--- Input data Enclosed Below ---

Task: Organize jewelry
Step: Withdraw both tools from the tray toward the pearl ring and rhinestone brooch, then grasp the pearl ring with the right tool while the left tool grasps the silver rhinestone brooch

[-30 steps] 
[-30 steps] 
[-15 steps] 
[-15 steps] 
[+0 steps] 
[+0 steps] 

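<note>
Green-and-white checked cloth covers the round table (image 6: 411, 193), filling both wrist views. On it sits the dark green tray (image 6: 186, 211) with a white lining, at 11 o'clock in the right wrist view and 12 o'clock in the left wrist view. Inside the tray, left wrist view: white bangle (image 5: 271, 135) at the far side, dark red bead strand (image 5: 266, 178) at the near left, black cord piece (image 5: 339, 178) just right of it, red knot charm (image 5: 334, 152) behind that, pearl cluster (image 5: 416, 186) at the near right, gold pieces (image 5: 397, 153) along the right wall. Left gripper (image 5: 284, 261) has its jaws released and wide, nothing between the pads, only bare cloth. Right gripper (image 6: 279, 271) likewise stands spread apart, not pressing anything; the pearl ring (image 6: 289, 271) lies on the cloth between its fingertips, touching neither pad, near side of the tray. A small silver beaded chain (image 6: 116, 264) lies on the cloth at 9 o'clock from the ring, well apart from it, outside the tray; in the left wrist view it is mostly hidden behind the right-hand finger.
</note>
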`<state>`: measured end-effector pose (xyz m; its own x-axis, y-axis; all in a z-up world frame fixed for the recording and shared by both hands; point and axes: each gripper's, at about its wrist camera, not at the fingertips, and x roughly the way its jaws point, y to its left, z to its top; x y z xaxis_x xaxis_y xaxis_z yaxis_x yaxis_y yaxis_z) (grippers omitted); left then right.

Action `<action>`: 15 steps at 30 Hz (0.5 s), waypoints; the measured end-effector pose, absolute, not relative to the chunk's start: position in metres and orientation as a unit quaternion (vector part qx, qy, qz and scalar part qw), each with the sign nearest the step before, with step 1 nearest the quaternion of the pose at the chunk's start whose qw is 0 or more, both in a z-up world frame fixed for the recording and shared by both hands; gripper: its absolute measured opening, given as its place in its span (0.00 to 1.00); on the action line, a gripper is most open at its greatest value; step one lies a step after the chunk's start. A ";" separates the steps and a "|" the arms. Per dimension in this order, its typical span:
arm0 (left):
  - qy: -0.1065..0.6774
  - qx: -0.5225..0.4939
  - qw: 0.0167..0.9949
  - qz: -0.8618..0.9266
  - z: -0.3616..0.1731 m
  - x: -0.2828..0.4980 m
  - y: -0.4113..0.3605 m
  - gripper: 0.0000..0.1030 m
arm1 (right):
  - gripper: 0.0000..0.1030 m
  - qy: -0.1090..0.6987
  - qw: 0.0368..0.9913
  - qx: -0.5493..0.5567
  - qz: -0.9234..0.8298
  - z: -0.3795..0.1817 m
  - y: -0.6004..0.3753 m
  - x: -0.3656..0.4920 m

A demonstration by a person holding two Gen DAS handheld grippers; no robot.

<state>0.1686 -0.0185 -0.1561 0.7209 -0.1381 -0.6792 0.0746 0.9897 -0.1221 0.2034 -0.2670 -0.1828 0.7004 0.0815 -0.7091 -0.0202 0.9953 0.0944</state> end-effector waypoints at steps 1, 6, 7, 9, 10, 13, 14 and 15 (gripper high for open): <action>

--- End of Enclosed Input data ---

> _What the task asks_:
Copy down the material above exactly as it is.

> _Result_:
Task: Organize jewelry
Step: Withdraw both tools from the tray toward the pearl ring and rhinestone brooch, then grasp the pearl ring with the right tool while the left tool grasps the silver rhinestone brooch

[-30 steps] 
[-30 steps] 
[-15 steps] 
[-15 steps] 
[+0 steps] 
[+0 steps] 

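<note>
Green-and-white checked cloth covers the round table (image 6: 411, 193), filling both wrist views. On it sits the dark green tray (image 6: 186, 211) with a white lining, at 11 o'clock in the right wrist view and 12 o'clock in the left wrist view. Inside the tray, left wrist view: white bangle (image 5: 271, 135) at the far side, dark red bead strand (image 5: 266, 178) at the near left, black cord piece (image 5: 339, 178) just right of it, red knot charm (image 5: 334, 152) behind that, pearl cluster (image 5: 416, 186) at the near right, gold pieces (image 5: 397, 153) along the right wall. Left gripper (image 5: 284, 261) has its jaws released and wide, nothing between the pads, only bare cloth. Right gripper (image 6: 279, 271) likewise stands spread apart, not pressing anything; the pearl ring (image 6: 289, 271) lies on the cloth between its fingertips, touching neither pad, near side of the tray. A small silver beaded chain (image 6: 116, 264) lies on the cloth at 9 o'clock from the ring, well apart from it, outside the tray; in the left wrist view it is mostly hidden behind the right-hand finger.
</note>
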`<state>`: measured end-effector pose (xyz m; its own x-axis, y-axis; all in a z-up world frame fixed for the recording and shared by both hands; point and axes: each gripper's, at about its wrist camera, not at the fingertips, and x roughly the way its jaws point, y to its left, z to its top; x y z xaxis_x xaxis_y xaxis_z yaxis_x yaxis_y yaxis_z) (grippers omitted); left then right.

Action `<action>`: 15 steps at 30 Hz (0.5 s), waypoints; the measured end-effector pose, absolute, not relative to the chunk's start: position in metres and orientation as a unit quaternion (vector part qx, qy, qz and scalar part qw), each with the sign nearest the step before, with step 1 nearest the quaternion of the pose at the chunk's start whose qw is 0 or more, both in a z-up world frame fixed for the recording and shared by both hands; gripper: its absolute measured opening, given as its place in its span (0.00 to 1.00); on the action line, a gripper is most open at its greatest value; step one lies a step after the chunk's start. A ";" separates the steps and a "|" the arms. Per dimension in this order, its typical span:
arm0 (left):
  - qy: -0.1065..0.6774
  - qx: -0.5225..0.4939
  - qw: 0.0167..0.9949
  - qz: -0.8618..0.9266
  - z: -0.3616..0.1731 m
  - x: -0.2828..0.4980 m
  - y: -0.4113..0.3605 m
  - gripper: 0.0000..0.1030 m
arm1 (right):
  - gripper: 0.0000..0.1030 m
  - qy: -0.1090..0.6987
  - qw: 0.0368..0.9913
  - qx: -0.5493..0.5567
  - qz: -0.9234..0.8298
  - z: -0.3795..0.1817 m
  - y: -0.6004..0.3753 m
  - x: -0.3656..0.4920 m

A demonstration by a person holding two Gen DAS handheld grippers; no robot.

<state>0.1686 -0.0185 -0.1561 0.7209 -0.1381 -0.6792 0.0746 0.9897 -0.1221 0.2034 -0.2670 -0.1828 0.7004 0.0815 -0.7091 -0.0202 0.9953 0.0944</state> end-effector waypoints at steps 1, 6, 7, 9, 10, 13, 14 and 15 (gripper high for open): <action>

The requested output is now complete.